Encoding woes

Wed Dec 28 16:52:28 GMT 2005

Jan Hudec wrote:
> On Mon, Dec 26, 2005 at 16:04:44 -0600, John A Meinel wrote:
>> I think there should be 3 types of strings inside bzrlib:
>>
>> 1) Plain ascii strings, these are isinstance(x, string), these should
>> not have characters outside the ascii set. (so x.decode() should always
>> work)
>> 2) Unicode strings, for anything outside of ascii, it should be a
>> unicode string.
> 
> Why do these need to be two types of strings? Ascii is a subset of unicode.

Short answer, they already exist, and we are just not forbidding library
users from passing them in. The point is that I can call:

b = Branch.open('.')

Which is an ascii string, and I don't have to always call
b = Branch.open(u'.')

Technically right now we always have to use the latter form, because we
need to use unicode internally for filesystem operations, but we should
turn them into unicode internally if we need that. We should not
*require* that unicode strings be passed in.

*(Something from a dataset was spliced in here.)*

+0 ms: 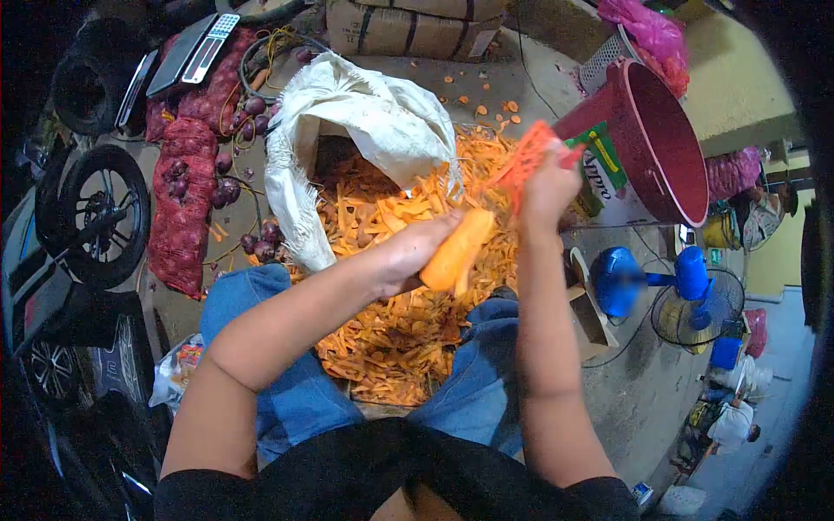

Perhaps a better example is:

t = b.working_tree()
t.commit('text message')

That text message only has to be unicode if you are using characters
outside of the ascii subset.

> 
>> 3) Text blobs. These are just arrays of bytes. Stuff that we would never
>> try to encode/decode. This is stuff like file contents, etc. The only
>> thing we might do with these strings is split them on newlines.
> 
> Hm, I believe there should be a special class made for them. So they could
> always be told from case 1. Also if all ascii strings are made unicode (which
> I think they can), then the plain string type can be outlawed except in the
> external interface (only the part for front-ends) so forgetting to classify
> the input would be immediately obvious.

I think Robert was specifically against forbidding plain ascii strings
because it makes the library harder to use. And I agree with him on that
point. Which is where I'm saying that if we have an object which is a
plain string type, it should be either a text blob which we aren't
planning on interpreting, or it must be ascii only.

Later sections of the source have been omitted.